Methods for Adding C-Terminal Modifying Compounds Peptides are synthesized on an Applied Biosystems 433A peptide synthesizer using FMOC chemistry with HBTU activation on Rink amide resin. Standard Applied Biosystems protocol is used. HBTU activated C-terminal modified compounds are subjected to coupling of natural amino acids during FMOC chemistry, such as Wang resin to produce peptides with C-terminal modified compounds containing free carboxylic acids, or Rink Amide) for producing amide variants. The peptides are then synthesized by stepwise addition of amino acids using standard FOMC protocols. The peptide is cleaved with 84.6% TFA, 4.4% phenol, 4.4% water, 4.4% thioanisole and 2.2% ethanedithiol. The peptide is precipitated from the cleavage cocktail using cold tert butyl methyl ether. The precipitate is washed with cold ether and dried under argon. The peptide is purified by reverse phase C18 HPLC using a linear water / acetonitrile gradient containing 0.1% TFA. Peptide identity is confirmed by MALDI and electrospray mass spectrometry and amino acid analysis.

Preparation of Pegylated Peptides Pegylated derivatives are prepared by incubating methoxypolyethylene glycol derivatized with maleimide to attach to the mercapto moiety of the N-terminal modifying group. Use mPEG-MAL or mPEG2-MAL products supplied by Nektar Therapeutics (Huntsville, Alabama, USA), or GLE-200MA or GLE-400MA products supplied by NOF (Tokyo, Japan). The coupling reaction is performed by incubating the peptide and a 2-fold molar excess of maleimide-PEG in 50 mM Tris, pH 7 for 2-12 hours. The peptide concentration can be 1 mg / ml or less. Underivatized peptide and PEG are purified from PEGylated peptide by cation exchange chromatography and dialysis or by reverse phase C ₁₈ HPLC. The purified PEG-peptide conjugate is then lyophilized.

Preparation of Fatty Acid Derivatized Peptides Fatty acid (palmitic acid) derivatives of N-terminal modified compounds containing amines are selectively treated with 0.1% TFA for the Fmoc protecting group of the amine portion of the N-terminal modified group prior to deprotection and cleavage Prepared as the N-terminal modified peptide as described in Example 3 except that it was removed and derivatized with palmitic acid using the same conditions as for normal amino acid coupling.
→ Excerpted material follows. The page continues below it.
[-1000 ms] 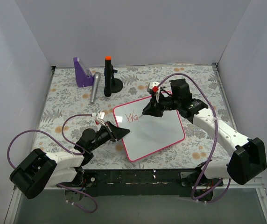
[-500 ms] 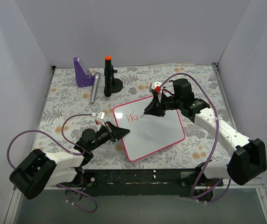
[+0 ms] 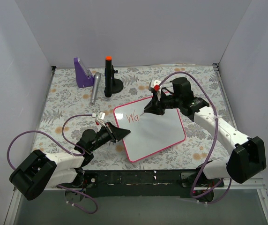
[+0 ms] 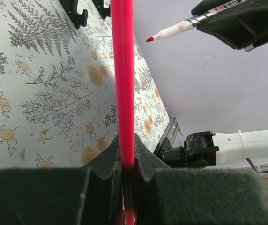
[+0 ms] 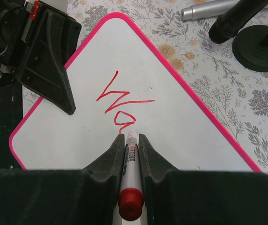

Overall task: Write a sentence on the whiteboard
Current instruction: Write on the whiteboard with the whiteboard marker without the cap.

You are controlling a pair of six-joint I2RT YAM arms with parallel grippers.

  Fatty acid derivatives were synthesized as described in Example 1, using 1-hexadecyl-1H-benzimidazol-2-ylsulfanyl) acetic acid as the N-terminal modifying group as described in Example 3. Can also be manufactured.

Pharmaceutical Compositions-IV and SC Formulations Sterile IV injectable formulations are prepared using 4 mg of the peptide of formula (I) or 4 mg peptide content equivalent using any manufacturing method known in the art. The product is prepared using a derivatized peptide having a product and 1 L sterilized physiological saline. Higher concentrations of peptides can be used in SC formulations. For the peptide of formula (I) or derivatized peptide, 4 mg is dissolved in 100 mL saline or DMSO and a sterile vial after sterile filtration is filled with the composition.

Peptide Mass Spectrometry Dilute 40 pmol / 2 μl aliquots of peptide to 10 μl with water. HEPES buffer is removed by application of 50% (20 pmol / 5 μl) of sample to conditioned Millipore C18 ZipTip according to manufacturer's instructions. Samples are eluted directly from ZipTip onto MALDI plates with matrix (10 mg / ml α-cyanohydroxycinnamic acid in 50% ACN, 0.1% TFA). Applied Biosystems Voyager running sample in reflector ion mode
Analyze with DE-PRO MALDI. Data was collected in the 500-4000 Da range and the resulting mass was compared to that expected by human calculations.

Edman analysis of peptides Peptide samples are supplied for Edman degradation at 1 nmol / 10 μl in 10 mM HEPES, pH 7.4, 5% TFA. Prior to Edman analysis, HEPES buffer salt was
Remove the Applied Biosystems ProSorb sample cartridge by using according to the manufacturer's instructions. Briefly, the sample is applied to a PVDF membrane and washed with 0.1% TFA, after which the membrane is removed and inserted into a protein sequencer for Edman degradation. Edman degradation is performed on an Applied Biosystems Procedure 494HT protein sequencer using the pulsed liquid method according to the manufacturer's instructions. Read the array manually.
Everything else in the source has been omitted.